Use a Firewall, Go to Jail

The states of Massachusetts and Texas are preparing to consider bills that apparently are intended to extend the national Digital Millennium Copyright Act. (TX bill; MA bill) The bills are obviously related to each other somehow, since they are textually similar.

Here is one example of the far-reaching harmful effects of these bills.
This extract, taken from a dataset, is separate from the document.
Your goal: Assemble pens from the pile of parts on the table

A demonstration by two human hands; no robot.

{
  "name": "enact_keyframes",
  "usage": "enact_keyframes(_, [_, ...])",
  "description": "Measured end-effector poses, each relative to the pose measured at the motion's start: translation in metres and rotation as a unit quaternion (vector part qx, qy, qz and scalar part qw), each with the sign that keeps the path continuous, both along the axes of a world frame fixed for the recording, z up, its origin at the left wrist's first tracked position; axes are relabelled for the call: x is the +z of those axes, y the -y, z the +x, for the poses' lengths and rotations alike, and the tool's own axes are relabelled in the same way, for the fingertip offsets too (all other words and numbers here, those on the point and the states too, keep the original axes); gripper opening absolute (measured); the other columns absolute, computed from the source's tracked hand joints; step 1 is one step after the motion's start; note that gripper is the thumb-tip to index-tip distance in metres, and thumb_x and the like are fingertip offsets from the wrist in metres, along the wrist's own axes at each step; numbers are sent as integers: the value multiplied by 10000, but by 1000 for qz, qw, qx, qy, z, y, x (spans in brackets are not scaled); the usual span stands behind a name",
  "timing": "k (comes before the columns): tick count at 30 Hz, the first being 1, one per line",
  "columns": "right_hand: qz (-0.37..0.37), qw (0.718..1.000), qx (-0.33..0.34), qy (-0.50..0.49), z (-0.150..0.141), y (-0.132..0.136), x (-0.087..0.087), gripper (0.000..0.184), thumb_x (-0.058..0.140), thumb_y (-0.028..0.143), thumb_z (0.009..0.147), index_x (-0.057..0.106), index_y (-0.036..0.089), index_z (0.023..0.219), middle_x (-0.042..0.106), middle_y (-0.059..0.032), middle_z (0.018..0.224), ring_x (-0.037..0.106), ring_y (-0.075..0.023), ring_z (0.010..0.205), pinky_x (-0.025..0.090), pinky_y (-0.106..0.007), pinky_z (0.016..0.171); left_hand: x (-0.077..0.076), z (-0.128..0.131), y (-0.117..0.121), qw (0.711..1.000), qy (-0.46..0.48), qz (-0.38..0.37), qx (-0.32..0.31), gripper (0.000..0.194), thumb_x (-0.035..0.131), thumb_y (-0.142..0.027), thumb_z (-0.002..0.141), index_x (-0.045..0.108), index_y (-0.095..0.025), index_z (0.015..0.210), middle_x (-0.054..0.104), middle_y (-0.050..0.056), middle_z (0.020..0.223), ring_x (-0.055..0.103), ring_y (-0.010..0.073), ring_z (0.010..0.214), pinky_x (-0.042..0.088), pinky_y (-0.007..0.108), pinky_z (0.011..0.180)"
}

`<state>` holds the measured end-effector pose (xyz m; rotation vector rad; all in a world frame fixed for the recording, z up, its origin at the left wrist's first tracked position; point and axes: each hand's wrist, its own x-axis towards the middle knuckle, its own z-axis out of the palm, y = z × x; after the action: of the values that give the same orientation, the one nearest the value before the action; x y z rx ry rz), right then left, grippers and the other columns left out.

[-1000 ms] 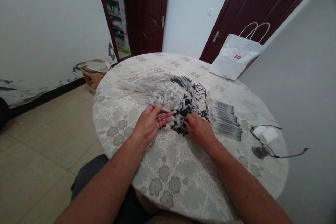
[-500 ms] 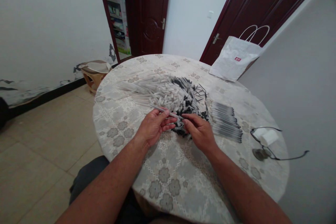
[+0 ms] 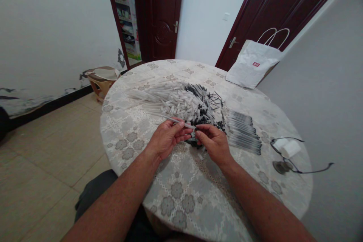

Both bills would flatly ban the possession, sale, or use of technologies that "conceal from a communication service provider ... the existence or place of origin or destination of any communication". Your ISP is a communication service provider, so anything that concealed the origin or destination of any communication from your ISP would be illegal -- with no exceptions.

If you send or receive your email via an encrypted connection, you're in violation, because the "To" and "From" lines of the emails are concealed from your ISP by encryption. (The encryption conceals the destinations of outgoing messages, and the sources of incoming messages.)

Worse yet, Network Address Translation (NAT), a technology widely used for enterprise security, operates by translating the "from" and "to" fields of Internet packets, thereby concealing the source or destination of each packet, and hence violating these bills. Most security "firewalls" use NAT, so if you use a firewall, you're in violation.

If you have a home DSL router, or if you use the "Internet Connection Sharing" feature of your favorite operating system product, you're in violation because these connection sharing technologies use NAT. Most operating system products (including every version of Windows introduced in the last five years, and virtually all versions of Linux) would also apparently be banned, because they support connection sharing via NAT.

And this is just one example of the problems with these bills. Yikes.

UPDATE (6:35 PM): It's worse than I thought. Similar bills are on the table in South Carolina, Florida, Georgia, Alaska, Tennessee, and Colorado.